Gibbons Julianne, Dreimane Daina
Department of Pediatric Endocrinology at Children's Hospital of Orange County, Orange, California, USA.
Horm Res Paediatr. 2025 Jun 21:1-10. doi: 10.1159/000547012.
Hyponatremia is common in hospitalized pediatric patients, and in many cases, the diagnosis of the syndrome of inappropriate antidiuretic secretion (SIADH) remains challenging, with no gold standard for diagnosis. We assessed factors associated with hyponatremia in pediatric patients clinically diagnosed with SIADH and examined the validity of copeptin level as a useful tool to distinguish SIADH from non-SIADH causes of hyponatremia.
This observational study retrospectively analyzed 19 patients admitted to Children's Hospital of Orange County in 2021-2024 for hyponatremia. ROC analyses assessed the ability of copeptin level to distinguish diagnostic groups, determining the optimal threshold for classification.
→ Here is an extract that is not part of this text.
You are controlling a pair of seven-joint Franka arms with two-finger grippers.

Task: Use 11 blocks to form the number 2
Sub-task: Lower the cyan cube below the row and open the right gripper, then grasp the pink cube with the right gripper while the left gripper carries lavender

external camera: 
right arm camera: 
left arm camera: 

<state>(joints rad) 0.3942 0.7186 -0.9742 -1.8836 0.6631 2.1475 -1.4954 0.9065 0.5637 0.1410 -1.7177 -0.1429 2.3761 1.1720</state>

Pediatric patients with a diagnosis of SIADH had a significantly higher average urine sodium level (135.4 vs. 68.3, p = 0.036) and higher average copeptin level (median = 14.3 vs. 5.7, p = 0.036). ROC analyses determined copeptin had good ability to differentiate a clinical diagnosis of SIADH from non-SIADH causes of hyponatremia with sensitivity 83%, specificity 71%, PVP 83%, NPV 71%. A significantly higher percentage of patients with copeptin level greater than 8.0 pmol/L were diagnosed with SIADH (83.3% vs. 28.6%, p = 0.017).
Copeptin levels correlated with a clinical diagnosis of SIADH in hospitalized pediatric patients, particularly if elevated above 8.0 pmol/L at the time of hyponatremia, and the patient met the Schwartz and Bartter clinical criteria for SIADH. However, in some cases of SIADH, copeptin levels may be in normal range and could be considered inappropriately high for the degree of hyponatremia.
低钠血症在住院儿科患者中很常见,在许多情况下,抗利尿激素分泌异常综合征(SIADH)的诊断仍然具有挑战性,没有诊断的金标准。我们评估了临床诊断为SIADH的儿科患者中与低钠血症相关的因素,并检验了 copeptin 水平作为区分 SIADH 与非 SIADH 所致低钠血症的有用工具的有效性。
这项观察性研究回顾性分析了 2021 年至 2024 年在奥兰治县儿童医院因低钠血症入院的 19 例患者。ROC 分析评估了 copeptin 水平区分诊断组的能力,确定分类的最佳阈值。
诊断为 SIADH 的儿科患者平均尿钠水平显著更高(135.4 对 68.3,p = 0.036),平均 copeptin 水平也更高(中位数 = 14.3 对 5.7,p = 0.036)。ROC 分析确定 copeptin 具有良好的能力区分 SIADH 的临床诊断与非 SIADH 所致低钠血症,敏感性为 83%,特异性为 71%,阳性预测值为 83%,阴性预测值为 71%。copeptin 水平大于 8.0 pmol/L 的患者中,诊断为 SIADH 的比例显著更高(83.3% 对 28.6%;p = 0.017)。
copeptin 水平与住院儿科患者 SIADH 的临床诊断相关,特别是在低钠血症发生时高于 8.0 pmol/L,且患者符合 SIADH 的施瓦茨和巴特临床标准。然而,在某些 SIADH 病例中,copeptin 水平可能在正常范围内,对于低钠血症程度而言可能被认为过高。